Under the present test conditions, tested up to a concentration of 5000 µg i-Butyl-dtp-Na/plate, caused no mutagenic effect in the Salmonella typhimurium strains TA 98, TA 100, TA 102, TA 1535 and TA 1537 neither in the plate incorporation test nor in the preincubation test each carried out without and with metabolic activation.
Remark: the test solution contains NaOH due to the production method.
Executive summary:

The test was performed according to the OECD guideline 471 under GLP compliance. S. typhimurium TA 1535, TA 1537, TA 98, TA 100 and TA 102 strain were used.

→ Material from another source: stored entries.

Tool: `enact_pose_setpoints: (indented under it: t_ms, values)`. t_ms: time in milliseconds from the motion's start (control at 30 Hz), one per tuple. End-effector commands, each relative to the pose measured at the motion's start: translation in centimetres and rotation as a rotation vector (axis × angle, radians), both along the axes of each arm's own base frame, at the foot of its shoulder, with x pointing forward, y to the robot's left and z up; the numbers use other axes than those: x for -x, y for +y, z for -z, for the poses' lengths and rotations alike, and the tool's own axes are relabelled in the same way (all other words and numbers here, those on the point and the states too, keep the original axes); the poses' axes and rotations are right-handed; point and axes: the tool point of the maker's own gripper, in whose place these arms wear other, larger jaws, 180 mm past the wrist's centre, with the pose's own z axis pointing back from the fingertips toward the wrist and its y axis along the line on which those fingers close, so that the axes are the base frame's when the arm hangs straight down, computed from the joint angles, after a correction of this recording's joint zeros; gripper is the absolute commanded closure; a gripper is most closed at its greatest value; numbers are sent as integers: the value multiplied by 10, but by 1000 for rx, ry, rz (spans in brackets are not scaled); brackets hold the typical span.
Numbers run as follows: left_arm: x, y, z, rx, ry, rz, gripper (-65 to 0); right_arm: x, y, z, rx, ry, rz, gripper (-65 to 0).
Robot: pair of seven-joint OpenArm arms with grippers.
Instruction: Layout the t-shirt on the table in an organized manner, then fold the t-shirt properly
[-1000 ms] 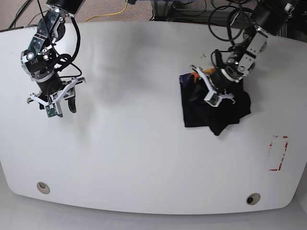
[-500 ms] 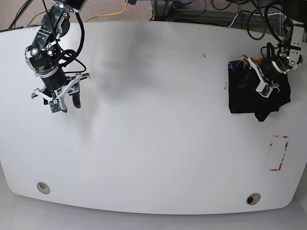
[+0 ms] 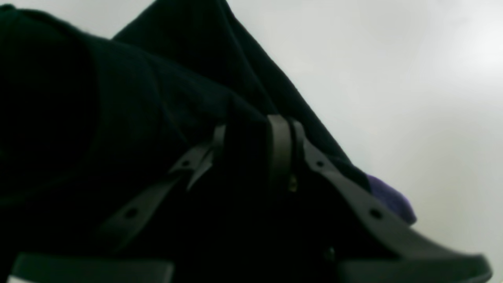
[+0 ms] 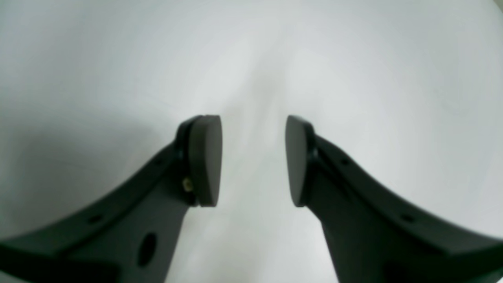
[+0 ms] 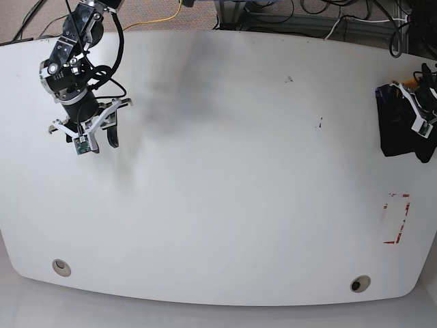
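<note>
1. The counter (image 5: pixel 225 205) is a large glossy white slab with curved edges, and it fills nearly the whole base view.
2. 2 small metal-ringed holes sit near its front edge, the left hole (image 5: pixel 61 266) and the right hole (image 5: pixel 360 283).
3. A red tape rectangle (image 5: pixel 396 219) marks the surface on the far right of the base view, above the right hole.
4. Tiny dark scuffs (image 5: pixel 319 124) dot the upper middle of the surface.
5. Beyond the far edge lies brown carpet (image 5: pixel 143 12) with a yellow cable (image 5: pixel 167 19) and a tangle of black cables (image 5: pixel 300 14).
6. The t-shirt (image 5: pixel 399 130) is a bunched black bundle at the counter's right edge in the base view, well apart from the tape rectangle below it.
7. The left hand (image 3: pixel 251 149) is clamped on black t-shirt cloth pinched between its fingers, with a purple patch (image 3: pixel 389 198) of print showing beside 1 finger.
8. The right hand (image 4: pixel 253 161) hangs over bare white surface on the opposite side, its pads (image 4: pixel 206 157) parted with a clear gap and nothing between them.
9. A soft grey shadow (image 5: pixel 177 89) falls on the counter beside the right arm.
</note>
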Motion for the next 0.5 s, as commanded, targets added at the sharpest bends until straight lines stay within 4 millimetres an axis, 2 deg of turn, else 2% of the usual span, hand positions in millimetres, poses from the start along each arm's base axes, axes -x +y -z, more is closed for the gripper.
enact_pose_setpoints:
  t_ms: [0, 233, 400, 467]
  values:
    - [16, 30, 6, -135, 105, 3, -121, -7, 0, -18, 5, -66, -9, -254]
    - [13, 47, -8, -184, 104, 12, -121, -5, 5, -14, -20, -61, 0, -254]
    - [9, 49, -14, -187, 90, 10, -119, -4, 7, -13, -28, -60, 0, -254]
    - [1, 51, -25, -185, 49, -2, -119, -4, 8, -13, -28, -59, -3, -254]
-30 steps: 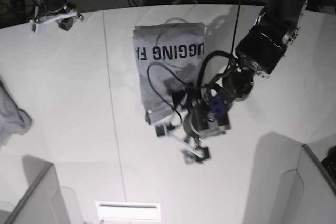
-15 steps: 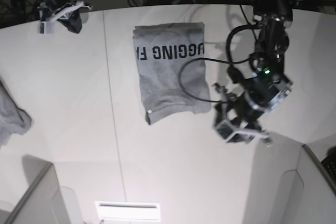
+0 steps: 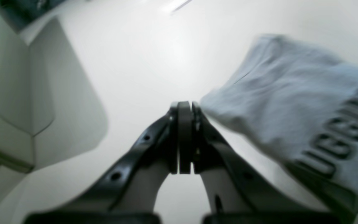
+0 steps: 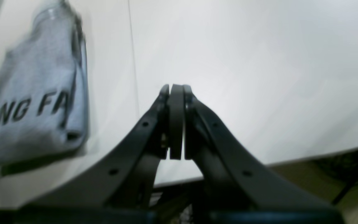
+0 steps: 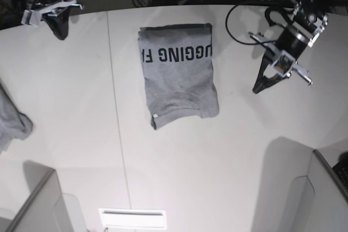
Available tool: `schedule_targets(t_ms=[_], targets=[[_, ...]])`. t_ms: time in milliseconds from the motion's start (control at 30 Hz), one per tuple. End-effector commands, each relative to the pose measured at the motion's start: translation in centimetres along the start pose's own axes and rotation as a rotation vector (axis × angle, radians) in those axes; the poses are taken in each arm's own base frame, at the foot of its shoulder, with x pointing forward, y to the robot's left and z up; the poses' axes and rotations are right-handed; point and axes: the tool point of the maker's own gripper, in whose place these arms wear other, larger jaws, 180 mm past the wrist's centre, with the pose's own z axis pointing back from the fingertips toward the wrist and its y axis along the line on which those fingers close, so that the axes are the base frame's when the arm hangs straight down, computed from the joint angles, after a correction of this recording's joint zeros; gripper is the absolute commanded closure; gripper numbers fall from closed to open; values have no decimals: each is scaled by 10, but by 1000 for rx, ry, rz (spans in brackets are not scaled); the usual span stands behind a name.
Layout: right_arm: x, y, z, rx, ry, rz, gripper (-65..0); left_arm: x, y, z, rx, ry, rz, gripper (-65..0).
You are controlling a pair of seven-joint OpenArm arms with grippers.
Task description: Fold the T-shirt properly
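The heather-grey short-sleeved cotton T-shirt [image 5: 178,76] is lying folded into a compact, roughly rectangular packet on the white desk [image 5: 76,123], a little behind the middle of it in the base view. Black block lettering [image 5: 175,54] is showing across the end of the packet nearest the back edge. The other end is looking less tidy: a curved hem and a small white tag are peeking out at its lower left corner, and that edge is running slightly askew.

To my eye the folding is looking all but done. The sleeves are tucked out of sight and the cloth is sitting in layers; what may be left is only squaring up the ragged near end, if anything.

The packet's long axis is running from the back of the desk toward the front, leaning slightly off the desk's seam line. The lettered end is pointing away toward the back, and the line of print is crossing the short way.

Neither arm is touching the shirt. The left hand [image 5: 260,86] is hanging over bare desk well to the side of the packet, its jaws pressed together on nothing. The right hand [image 5: 58,30] is hovering near the far corner of the desk, likewise closed and empty.

Another bunch of grey cloth [image 5: 12,120] is sitting at the desk's edge, well apart.
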Motion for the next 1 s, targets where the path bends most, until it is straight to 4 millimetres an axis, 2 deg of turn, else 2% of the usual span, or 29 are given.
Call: schedule_targets(t_ms=[0, 67, 200, 400, 567, 667, 733, 800, 967], targets=[[2, 6, 2, 30, -18, 31, 0, 10, 7, 9, 20, -60, 2, 0], [-7, 7, 3, 38, -5, 99, 0, 12, 3, 21, 22, -112, 26, 0], [-25, 2, 11, -8, -55, 99, 0, -4, -12, 45, 5, -123, 98, 0], [-43, -16, 35, -70, -159, 24, 0, -50, -32, 83, 21, -64, 247, 0], [-91, -32, 45, -131, -88, -60, 0, -97, -33, 115, 102, -38, 369, 0], [-109, -41, 50, -162, -66, -85, 0, -113, -31, 134, 158, -59, 416, 0], [-109, -45, 55, -176, -85, -86, 0, -115, -27, 146, 197, -104, 434, 0], [-97, -51, 61, -179, -145, -65, 0, -115, -26, 158, 221, -153, 437, 0], [-85, -58, 90, -188, -206, -28, 0, -119, -55, 179, 130, -173, 402, 0]])
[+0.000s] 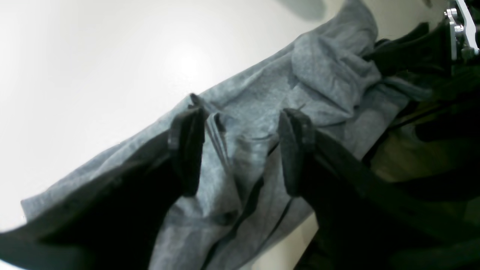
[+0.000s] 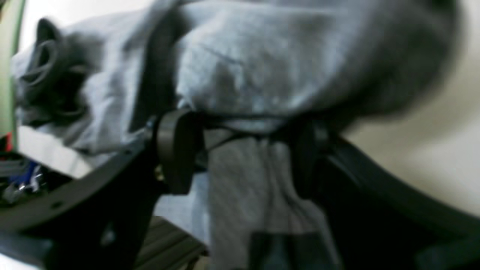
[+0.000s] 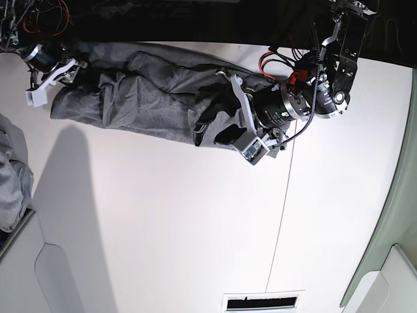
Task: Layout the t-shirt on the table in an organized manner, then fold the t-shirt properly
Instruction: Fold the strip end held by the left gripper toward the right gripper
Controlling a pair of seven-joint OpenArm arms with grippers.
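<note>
The heather-grey t-shirt (image 3: 150, 98) lies bunched in a long wrinkled band along the far edge of the white table (image 3: 163, 228). In the left wrist view, my left gripper (image 1: 242, 150) stands open over the shirt's (image 1: 262, 93) end, its dark fingers (image 1: 187, 150) apart with folds of cloth between them. In the right wrist view, my right gripper (image 2: 242, 153) is also open at the other end. A hanging strip of shirt (image 2: 243, 67) runs between its fingers (image 2: 176, 150). The picture there is blurred.
A lighter bluish-grey cloth pile (image 3: 13, 176) sits at the table's left edge. A thin dark seam (image 3: 280, 215) crosses the tabletop, and a slotted vent (image 3: 260, 302) lies at the near edge. The left arm's body and cables (image 3: 313, 91) stand at the far right.
</note>
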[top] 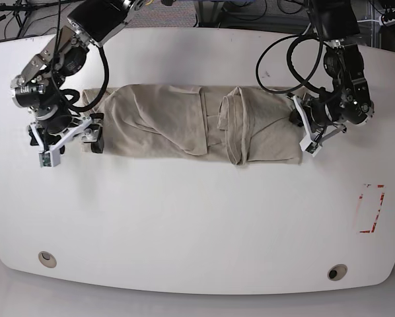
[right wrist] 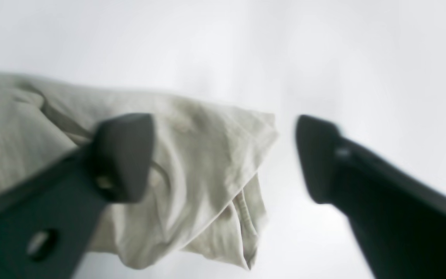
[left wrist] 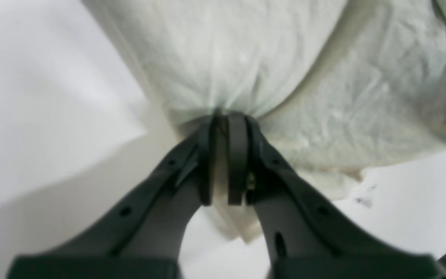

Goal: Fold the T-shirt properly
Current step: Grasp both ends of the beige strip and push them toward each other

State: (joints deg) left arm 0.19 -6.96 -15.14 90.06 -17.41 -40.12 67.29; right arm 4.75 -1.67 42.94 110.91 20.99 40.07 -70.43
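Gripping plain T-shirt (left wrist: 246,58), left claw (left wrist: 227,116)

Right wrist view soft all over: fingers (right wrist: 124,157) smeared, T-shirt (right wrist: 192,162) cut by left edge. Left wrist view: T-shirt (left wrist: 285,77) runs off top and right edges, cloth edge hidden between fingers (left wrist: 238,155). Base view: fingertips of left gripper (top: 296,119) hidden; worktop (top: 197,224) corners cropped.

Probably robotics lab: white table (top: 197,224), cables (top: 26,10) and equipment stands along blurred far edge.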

Metabolic activation was used both with and without. Vehicle control, blank and positive control was tested. No genotoxicity, no cytotoxicity was detected.

Endpoint conclusion
Endpoint conclusion:
no adverse effect observed (negative)

Genetic toxicity in vivo

Endpoint conclusion
Endpoint conclusion:
no study available

Additional information

Additional information from genetic toxicity in vitro:

Justification for selection of genetic toxicity endpoint
The results of all three available genetic toxicity studies are negative.

Justification for classification or non-classification

Based on the OECD Guideline studies with the test item no classification for genetic toxicity according to Regulation (EC) No 1272/2008 is warranted for the test item.